* _What is being asked_
Please copy the data exactly as it stands, minus the images.

______

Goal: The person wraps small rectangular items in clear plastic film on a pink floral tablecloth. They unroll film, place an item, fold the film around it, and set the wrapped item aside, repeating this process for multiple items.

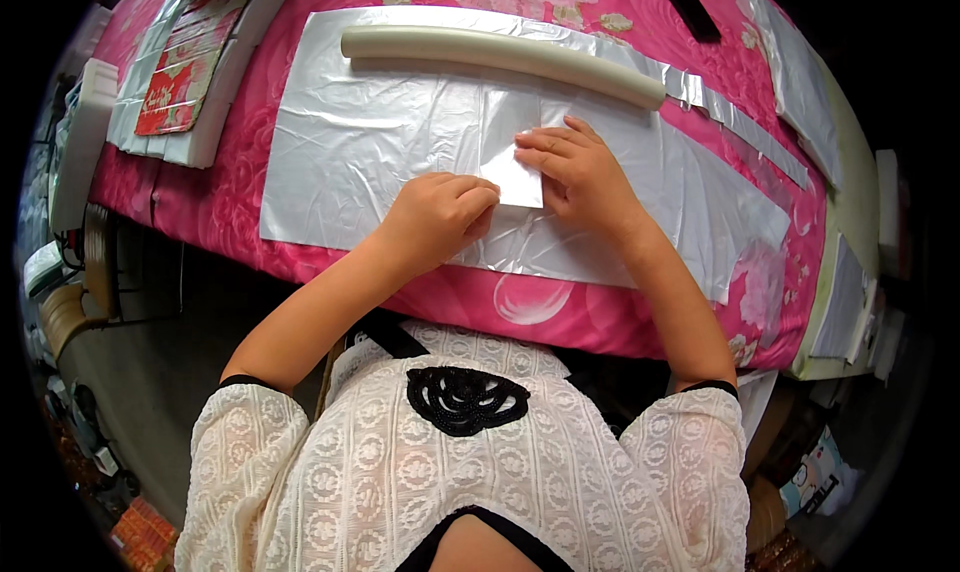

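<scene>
A small glossy white rectangular piece (516, 180) lies between my hands on a wide sheet of silvery-white plastic film (345, 162). My left hand (438, 217) is curled, its fingertips closed at the piece's lower left edge. Over the right edge rests my right hand (585, 177), fingers stretched out and a little apart, tips touching the surface. Both thumbs are mostly hidden. Beyond the hands a long cream-coloured tube or roll (500, 58) lies across the film.
A pink floral cloth (340, 262) covers the table. White foam-like blocks (205, 137) with a red patterned packet (185, 82) stand at the left. A dark bar (688, 7) lies at the far right, a silvery strip (745, 127) nearer. A chair (75, 307) is at the left.
</scene>
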A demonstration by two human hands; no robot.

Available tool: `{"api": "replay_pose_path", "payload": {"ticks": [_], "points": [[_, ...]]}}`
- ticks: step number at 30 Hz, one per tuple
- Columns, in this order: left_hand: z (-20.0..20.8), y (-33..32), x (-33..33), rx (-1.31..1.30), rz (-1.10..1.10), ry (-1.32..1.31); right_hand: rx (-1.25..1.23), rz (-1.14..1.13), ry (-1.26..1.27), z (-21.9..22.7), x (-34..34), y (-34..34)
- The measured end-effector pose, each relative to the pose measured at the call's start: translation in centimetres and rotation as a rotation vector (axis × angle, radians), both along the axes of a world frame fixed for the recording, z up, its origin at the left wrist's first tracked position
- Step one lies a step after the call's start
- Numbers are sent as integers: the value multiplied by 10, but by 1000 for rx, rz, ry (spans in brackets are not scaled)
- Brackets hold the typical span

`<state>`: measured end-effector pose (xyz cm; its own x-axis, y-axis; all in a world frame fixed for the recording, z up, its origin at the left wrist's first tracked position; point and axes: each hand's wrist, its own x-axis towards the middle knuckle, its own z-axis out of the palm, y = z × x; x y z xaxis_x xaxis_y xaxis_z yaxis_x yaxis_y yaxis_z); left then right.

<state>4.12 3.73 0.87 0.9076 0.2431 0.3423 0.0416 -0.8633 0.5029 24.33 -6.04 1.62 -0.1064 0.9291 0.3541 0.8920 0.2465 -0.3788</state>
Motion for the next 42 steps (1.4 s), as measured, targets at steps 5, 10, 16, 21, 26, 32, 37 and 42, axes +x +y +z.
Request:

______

* _Written answer_
Goal: The person wraps small rectangular items in clear plastic film on a pink floral tablecloth. They unroll film, place an item, fold the film around it, and set the wrapped item aside, repeating this process for multiple items.


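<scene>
A small glossy white rectangular piece (516, 180) lies between my hands on a wide sheet of silvery-white plastic film (345, 162). My left hand (438, 217) is curled, its fingertips closed at the piece's lower left edge. Over the right edge rests my right hand (585, 177), fingers stretched out and a little apart, tips touching the surface. Both thumbs are mostly hidden. Beyond the hands a long cream-coloured tube or roll (500, 58) lies across the film.
A pink floral cloth (340, 262) covers the table. White foam-like blocks (205, 137) with a red patterned packet (185, 82) stand at the left. A dark bar (688, 7) lies at the far right, a silvery strip (745, 127) nearer. A chair (75, 307) is at the left.
</scene>
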A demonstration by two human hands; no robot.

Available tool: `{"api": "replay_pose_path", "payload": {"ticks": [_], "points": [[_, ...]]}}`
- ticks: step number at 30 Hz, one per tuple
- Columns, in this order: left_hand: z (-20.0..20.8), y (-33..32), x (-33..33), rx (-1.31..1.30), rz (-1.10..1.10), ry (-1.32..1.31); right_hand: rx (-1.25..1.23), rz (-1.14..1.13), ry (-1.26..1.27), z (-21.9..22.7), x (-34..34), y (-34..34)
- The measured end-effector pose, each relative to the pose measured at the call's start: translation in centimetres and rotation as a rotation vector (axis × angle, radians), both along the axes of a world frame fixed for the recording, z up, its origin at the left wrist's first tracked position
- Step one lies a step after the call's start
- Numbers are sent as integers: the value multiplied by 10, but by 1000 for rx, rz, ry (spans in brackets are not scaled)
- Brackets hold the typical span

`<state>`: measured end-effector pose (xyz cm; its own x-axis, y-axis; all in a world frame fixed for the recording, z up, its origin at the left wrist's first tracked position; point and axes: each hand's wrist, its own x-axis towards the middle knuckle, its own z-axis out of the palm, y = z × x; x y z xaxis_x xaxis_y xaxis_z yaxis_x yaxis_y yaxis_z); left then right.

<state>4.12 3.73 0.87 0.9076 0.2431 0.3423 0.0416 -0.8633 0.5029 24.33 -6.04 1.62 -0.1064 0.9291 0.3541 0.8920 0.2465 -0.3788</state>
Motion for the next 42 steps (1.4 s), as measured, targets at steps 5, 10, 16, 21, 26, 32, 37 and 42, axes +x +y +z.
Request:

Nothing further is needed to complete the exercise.